Another approach I've seen is having the usual ingredients list with the potential allergens bolded or otherwise highlighted.
posted by jedicus at 8:09 PM on August 17, 2010 [1 favorite]


My wife is from Hong Kong. She had never had a Twinkie before, so I made her eat one on the grounds that it is a genuinely American experience.

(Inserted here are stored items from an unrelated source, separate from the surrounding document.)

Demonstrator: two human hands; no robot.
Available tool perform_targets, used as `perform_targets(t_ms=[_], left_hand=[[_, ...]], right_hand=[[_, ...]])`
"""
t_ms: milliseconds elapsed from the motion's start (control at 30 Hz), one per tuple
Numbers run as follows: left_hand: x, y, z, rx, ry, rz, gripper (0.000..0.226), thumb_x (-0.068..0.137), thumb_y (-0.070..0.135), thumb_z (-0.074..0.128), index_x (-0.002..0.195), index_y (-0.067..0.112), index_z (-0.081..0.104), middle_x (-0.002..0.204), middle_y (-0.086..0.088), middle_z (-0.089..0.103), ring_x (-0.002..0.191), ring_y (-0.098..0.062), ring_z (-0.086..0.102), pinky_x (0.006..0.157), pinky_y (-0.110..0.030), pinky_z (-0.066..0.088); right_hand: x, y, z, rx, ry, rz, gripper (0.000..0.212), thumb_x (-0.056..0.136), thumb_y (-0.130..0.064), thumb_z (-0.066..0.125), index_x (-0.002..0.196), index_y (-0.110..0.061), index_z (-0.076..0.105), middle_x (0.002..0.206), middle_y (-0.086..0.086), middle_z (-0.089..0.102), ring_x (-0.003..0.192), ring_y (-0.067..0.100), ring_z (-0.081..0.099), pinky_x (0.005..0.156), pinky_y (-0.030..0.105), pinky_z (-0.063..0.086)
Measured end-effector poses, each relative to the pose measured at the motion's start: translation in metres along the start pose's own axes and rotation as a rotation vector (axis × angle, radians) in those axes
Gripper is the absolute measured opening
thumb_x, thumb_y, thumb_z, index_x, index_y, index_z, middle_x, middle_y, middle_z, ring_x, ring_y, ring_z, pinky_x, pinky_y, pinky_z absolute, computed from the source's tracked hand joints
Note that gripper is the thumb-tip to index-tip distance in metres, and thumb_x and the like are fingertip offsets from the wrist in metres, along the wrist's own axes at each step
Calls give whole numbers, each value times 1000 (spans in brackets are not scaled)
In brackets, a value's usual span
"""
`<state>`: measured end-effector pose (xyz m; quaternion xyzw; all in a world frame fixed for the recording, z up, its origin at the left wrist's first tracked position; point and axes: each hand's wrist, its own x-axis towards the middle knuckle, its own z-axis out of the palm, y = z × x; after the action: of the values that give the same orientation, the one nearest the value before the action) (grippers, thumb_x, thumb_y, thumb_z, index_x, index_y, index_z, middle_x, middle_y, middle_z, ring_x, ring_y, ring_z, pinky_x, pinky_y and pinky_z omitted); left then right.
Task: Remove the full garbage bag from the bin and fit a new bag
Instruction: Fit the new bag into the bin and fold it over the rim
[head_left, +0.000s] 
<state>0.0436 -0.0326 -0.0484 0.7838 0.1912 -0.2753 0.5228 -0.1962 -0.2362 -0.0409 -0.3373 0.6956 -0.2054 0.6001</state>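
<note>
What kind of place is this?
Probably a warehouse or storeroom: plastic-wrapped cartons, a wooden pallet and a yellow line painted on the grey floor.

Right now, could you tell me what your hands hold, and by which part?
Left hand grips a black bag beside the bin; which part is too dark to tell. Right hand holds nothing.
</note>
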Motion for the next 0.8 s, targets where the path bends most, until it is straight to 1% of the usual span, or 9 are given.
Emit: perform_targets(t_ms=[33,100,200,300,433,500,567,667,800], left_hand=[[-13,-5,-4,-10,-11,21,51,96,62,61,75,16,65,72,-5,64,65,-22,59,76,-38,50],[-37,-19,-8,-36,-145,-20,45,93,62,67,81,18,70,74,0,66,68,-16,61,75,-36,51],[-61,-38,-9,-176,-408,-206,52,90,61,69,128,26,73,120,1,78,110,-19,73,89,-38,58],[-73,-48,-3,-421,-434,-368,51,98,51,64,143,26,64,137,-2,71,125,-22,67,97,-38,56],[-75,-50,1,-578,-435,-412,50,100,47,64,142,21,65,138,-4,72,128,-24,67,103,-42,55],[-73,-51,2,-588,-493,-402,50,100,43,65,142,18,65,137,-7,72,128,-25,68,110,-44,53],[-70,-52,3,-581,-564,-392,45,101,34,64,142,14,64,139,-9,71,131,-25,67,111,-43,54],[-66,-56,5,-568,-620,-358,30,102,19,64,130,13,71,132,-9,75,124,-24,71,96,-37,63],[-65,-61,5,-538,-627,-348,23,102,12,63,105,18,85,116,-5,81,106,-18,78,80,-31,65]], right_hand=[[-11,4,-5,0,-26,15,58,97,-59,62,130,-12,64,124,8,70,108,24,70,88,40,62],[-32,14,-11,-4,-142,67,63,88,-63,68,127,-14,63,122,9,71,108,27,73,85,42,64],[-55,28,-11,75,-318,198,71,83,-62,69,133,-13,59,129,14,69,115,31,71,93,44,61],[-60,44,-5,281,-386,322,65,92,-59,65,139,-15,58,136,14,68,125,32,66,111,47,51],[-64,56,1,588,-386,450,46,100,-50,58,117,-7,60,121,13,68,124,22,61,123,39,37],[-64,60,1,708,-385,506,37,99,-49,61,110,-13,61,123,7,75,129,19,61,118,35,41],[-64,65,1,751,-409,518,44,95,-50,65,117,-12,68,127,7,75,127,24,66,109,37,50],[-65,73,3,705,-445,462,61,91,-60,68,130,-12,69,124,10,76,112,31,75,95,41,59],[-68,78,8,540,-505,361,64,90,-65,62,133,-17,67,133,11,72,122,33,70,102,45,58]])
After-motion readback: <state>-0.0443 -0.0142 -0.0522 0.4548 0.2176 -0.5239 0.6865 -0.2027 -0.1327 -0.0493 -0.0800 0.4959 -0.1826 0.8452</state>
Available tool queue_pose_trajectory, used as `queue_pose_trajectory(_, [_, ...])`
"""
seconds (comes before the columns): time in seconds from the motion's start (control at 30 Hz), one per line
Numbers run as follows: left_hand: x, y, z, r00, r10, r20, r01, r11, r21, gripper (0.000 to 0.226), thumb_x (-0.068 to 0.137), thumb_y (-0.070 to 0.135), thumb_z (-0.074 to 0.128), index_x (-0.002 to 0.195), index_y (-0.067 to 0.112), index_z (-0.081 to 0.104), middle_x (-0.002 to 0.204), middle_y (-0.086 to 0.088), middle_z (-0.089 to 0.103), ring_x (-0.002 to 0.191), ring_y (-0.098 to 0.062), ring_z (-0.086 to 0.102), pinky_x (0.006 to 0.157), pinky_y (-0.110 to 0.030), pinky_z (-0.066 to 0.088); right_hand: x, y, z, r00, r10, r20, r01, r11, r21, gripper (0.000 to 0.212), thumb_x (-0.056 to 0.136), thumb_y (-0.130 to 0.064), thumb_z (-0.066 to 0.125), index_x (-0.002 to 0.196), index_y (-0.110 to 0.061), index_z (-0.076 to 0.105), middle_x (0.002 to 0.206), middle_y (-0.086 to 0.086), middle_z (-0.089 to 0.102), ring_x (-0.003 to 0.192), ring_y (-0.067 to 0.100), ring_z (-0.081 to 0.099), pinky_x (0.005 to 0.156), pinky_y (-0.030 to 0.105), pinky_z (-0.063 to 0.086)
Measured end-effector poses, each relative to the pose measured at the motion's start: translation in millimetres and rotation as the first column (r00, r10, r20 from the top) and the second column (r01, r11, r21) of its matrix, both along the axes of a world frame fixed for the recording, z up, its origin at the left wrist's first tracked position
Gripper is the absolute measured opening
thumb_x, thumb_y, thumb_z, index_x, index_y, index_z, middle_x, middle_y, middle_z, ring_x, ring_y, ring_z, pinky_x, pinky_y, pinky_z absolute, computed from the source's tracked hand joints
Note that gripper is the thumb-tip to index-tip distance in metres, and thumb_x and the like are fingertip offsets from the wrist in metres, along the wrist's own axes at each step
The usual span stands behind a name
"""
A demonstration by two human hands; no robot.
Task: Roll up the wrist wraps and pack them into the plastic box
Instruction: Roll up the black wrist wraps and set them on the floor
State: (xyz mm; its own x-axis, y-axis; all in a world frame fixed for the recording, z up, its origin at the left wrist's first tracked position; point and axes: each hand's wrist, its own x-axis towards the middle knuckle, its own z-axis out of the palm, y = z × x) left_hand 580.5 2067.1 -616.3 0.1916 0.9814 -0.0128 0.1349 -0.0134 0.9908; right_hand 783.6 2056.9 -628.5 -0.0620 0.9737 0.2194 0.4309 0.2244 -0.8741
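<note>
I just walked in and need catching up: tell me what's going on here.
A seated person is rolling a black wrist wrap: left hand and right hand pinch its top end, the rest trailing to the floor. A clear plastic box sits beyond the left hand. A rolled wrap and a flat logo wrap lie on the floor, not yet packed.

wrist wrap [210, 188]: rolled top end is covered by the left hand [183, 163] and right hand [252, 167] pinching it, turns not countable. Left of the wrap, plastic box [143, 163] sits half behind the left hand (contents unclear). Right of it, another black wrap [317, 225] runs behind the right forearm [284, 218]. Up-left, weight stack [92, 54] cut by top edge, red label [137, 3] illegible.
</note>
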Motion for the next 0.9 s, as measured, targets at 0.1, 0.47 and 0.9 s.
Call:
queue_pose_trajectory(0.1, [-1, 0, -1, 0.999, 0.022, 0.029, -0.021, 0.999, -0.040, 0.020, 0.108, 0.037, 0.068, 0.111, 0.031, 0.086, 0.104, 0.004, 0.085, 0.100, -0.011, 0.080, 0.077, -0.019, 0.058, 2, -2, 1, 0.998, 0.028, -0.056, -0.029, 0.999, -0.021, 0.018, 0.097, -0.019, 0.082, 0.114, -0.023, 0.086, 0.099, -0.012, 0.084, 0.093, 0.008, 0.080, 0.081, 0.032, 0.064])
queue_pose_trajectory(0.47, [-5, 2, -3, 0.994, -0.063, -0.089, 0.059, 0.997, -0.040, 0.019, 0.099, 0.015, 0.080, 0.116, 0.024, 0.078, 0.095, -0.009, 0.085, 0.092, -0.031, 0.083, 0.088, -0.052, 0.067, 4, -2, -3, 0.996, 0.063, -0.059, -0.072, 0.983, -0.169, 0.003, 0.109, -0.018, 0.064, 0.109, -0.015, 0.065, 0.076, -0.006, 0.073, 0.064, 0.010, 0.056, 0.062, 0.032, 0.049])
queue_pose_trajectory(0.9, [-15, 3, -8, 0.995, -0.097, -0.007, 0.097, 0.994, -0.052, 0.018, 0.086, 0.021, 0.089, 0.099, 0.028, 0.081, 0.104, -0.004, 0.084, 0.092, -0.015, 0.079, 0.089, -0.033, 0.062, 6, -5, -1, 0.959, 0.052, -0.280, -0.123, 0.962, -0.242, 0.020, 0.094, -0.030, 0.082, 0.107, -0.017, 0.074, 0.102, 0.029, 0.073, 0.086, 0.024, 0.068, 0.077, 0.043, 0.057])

Afterward, I apologized, and ate the second Twinkie in the package myself. I promised her I wouldn't ask her to eat one again. I won't.
posted by Quonab at 9:12 PM on August 17, 2010


Ah, Twinkies. So delicious. Try them battered in crushed Captain Crunch and deep fried.
posted by joedan at 10:45 PM on August 17, 2010


The white powdery one.

I knew they put cocaine in those things.
posted by krinklyfig at 11:41 PM on August 17, 2010


Ah, Twinkies. So delicious. Try them battered in crushed Captain Crunch and deep fried.

Does that come with a shot of insulin or do I need a prescription for that?
posted by krinklyfig at 11:41 PM on August 17, 2010


How did we get so far into this thread without this?
posted by SPrintF at 12:43 AM on August 18, 2010




They're not particularly cakey and have an overall greasy texture and taste. I'm a big ol' piggy myself, but I don not get the Twinkie fascination some folks have. I mark it up to being similar to the fascination some folks have for that oil-and-flavor concoction Yoo-hoo.
posted by grubi at 6:38 AM on August 18, 2010


contessa: "It's the Polysorbate 60 that makes 'em taste so good.

mmmm Polysorbate 60
"

You forgot the disgusting Homer Simpson drool sound, so I'll add it for you:

mmmm Polysorbate 60 ... uhhhHHHhhrghhhuuuuHHHggrruhhhHHhh.
posted by bwg at 7:34 AM on August 18, 2010 [1 favorite]


They should make twinkies that color instead of canary yellow.

It IS what makes them that canary yellow. Saffron is that same color and when you add it to rice? Yellow rice!